Directions. Go to the line below containing "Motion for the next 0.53" and print exactly from there through the line containing "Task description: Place", both included. Print nothing else.
= Beginning of Section =
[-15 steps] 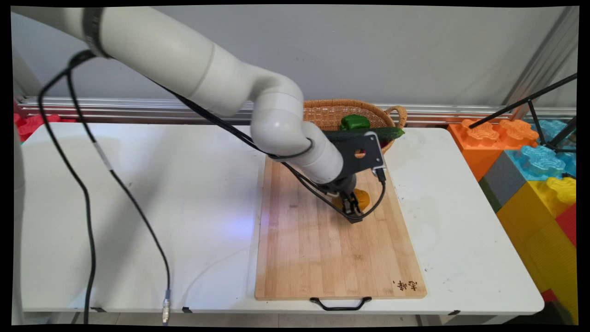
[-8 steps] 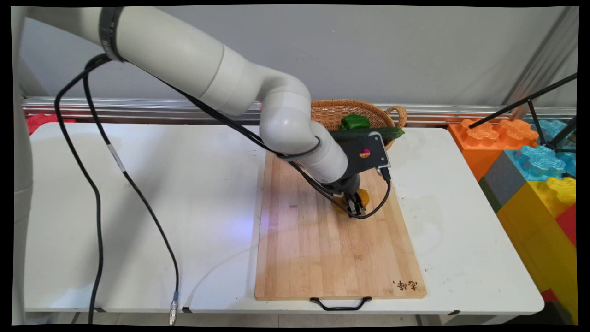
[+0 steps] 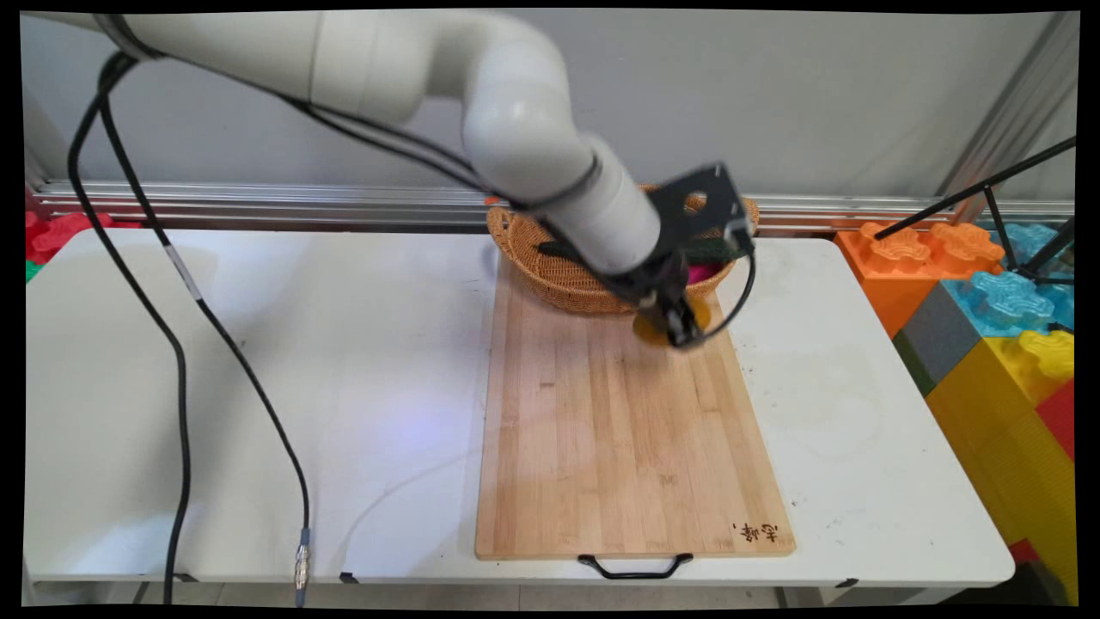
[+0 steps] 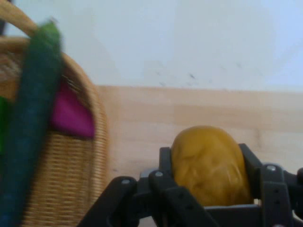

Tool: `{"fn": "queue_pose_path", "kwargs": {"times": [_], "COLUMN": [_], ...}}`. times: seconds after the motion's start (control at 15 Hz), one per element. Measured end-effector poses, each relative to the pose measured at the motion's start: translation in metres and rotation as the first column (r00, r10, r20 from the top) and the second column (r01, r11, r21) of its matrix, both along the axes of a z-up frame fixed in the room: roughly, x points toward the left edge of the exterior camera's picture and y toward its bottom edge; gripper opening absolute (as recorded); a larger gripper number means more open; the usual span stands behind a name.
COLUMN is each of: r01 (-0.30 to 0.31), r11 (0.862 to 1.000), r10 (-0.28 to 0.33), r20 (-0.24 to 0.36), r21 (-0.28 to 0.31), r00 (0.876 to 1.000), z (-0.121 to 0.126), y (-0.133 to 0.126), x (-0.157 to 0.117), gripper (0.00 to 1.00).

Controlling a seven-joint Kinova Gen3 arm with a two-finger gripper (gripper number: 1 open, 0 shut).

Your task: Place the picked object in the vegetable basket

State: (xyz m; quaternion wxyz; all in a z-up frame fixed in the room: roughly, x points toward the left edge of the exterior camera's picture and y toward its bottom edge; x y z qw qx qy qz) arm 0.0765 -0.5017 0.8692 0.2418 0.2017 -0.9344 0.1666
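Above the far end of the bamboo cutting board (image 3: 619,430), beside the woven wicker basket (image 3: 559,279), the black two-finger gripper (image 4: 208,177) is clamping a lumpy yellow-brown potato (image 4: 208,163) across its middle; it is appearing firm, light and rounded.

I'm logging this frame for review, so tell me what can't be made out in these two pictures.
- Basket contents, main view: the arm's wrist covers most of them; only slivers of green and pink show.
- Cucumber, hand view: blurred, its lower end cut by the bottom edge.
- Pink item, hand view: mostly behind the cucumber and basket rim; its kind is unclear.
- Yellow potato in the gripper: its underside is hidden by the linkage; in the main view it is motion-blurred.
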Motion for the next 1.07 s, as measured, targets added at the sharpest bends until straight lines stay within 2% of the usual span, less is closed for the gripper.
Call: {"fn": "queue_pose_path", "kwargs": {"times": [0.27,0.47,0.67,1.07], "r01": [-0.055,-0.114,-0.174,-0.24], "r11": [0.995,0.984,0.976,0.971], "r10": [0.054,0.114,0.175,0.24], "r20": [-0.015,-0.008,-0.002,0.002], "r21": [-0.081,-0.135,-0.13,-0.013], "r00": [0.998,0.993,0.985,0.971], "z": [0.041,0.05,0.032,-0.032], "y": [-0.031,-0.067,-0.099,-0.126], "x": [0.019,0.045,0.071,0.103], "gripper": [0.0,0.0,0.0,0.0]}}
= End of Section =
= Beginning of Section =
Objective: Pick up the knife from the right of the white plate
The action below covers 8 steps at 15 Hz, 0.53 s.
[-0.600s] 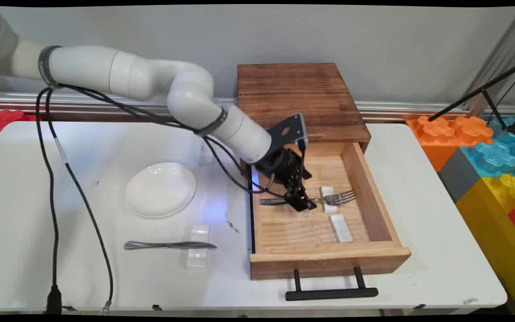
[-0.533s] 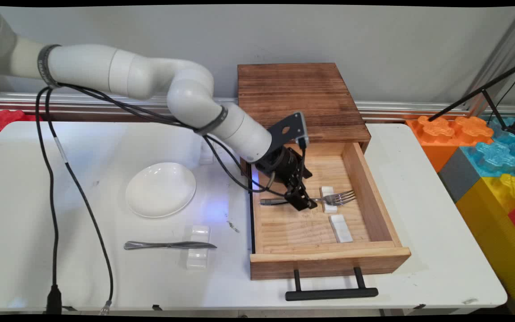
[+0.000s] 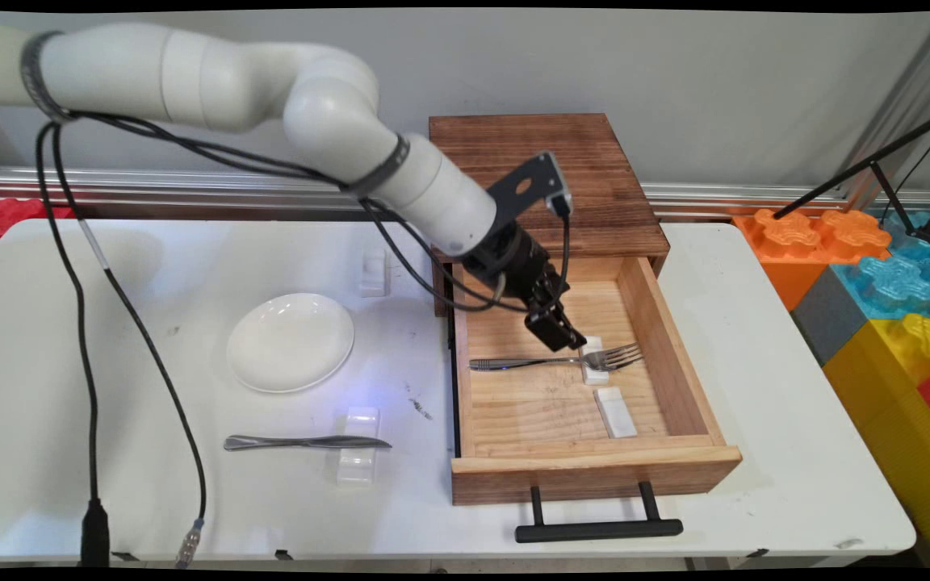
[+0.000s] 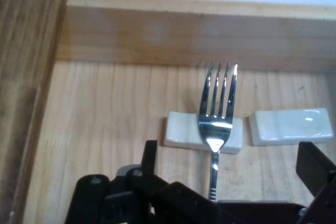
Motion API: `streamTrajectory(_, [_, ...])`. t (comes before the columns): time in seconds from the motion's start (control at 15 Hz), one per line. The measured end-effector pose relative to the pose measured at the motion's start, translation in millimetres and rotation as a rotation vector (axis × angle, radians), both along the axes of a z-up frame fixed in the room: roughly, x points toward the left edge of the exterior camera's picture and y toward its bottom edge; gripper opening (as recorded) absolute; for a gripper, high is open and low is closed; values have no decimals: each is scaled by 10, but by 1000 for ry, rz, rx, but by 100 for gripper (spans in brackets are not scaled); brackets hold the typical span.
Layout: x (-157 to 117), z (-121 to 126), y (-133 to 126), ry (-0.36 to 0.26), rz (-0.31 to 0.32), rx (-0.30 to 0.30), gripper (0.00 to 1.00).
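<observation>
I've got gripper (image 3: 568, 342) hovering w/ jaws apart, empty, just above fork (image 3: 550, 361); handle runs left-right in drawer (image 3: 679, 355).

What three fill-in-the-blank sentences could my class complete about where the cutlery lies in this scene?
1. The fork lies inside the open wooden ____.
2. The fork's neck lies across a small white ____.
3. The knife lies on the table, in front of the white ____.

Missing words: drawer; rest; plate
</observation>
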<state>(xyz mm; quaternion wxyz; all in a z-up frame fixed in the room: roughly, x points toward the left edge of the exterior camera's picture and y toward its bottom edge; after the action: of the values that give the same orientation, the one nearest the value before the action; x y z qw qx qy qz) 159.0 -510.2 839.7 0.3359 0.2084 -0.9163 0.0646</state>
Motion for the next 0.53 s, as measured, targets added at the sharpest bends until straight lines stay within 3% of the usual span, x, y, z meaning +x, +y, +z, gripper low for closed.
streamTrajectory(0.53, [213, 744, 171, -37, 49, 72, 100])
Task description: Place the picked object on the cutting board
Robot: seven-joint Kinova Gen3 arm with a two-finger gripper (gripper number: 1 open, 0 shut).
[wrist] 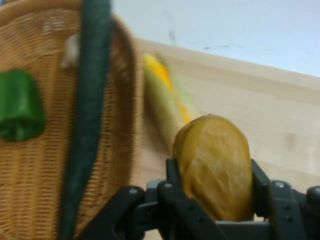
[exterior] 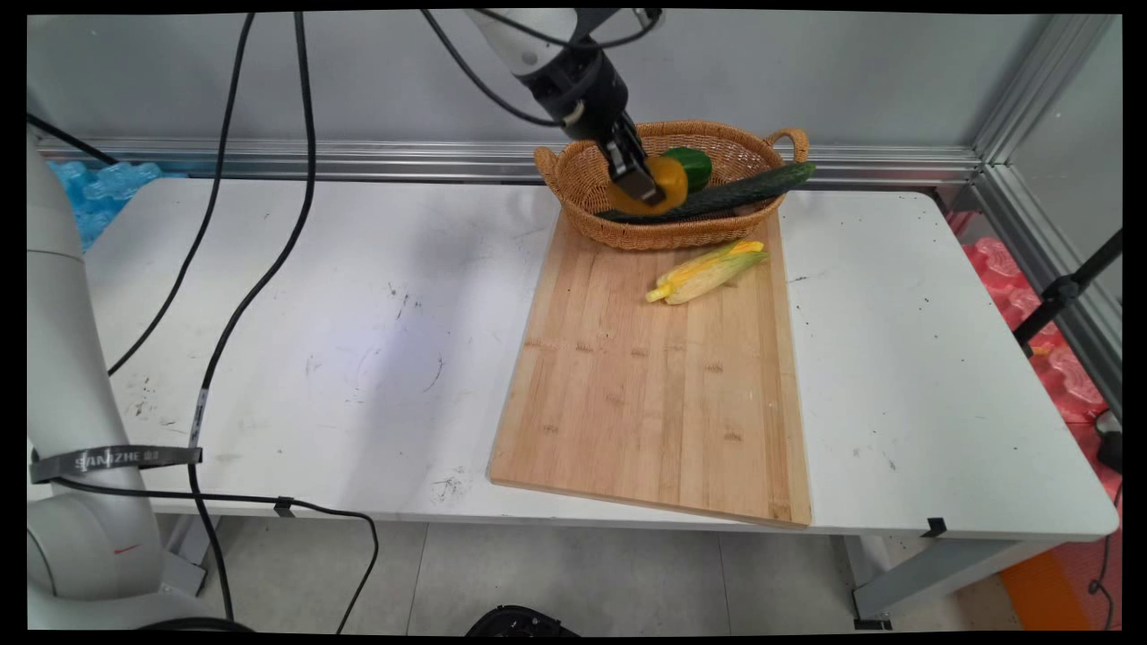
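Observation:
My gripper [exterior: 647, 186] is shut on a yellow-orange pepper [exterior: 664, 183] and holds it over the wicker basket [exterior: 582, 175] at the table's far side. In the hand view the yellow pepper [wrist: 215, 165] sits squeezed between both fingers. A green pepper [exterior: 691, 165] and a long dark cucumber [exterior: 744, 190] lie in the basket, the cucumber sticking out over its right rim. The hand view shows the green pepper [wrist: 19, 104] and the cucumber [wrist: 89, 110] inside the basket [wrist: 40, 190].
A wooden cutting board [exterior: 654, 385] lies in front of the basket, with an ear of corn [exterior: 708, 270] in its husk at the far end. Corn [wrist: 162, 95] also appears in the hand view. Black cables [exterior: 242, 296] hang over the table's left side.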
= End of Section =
Output.
Motion for the next 0.53 s, as measured, targets added at the sharpest bends until straight lines stay within 3% of the usual span, x, y, z meaning +x, +y, +z, gripper low for closed.
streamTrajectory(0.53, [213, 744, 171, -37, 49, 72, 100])
Task description: Place the picked object on the cutting board

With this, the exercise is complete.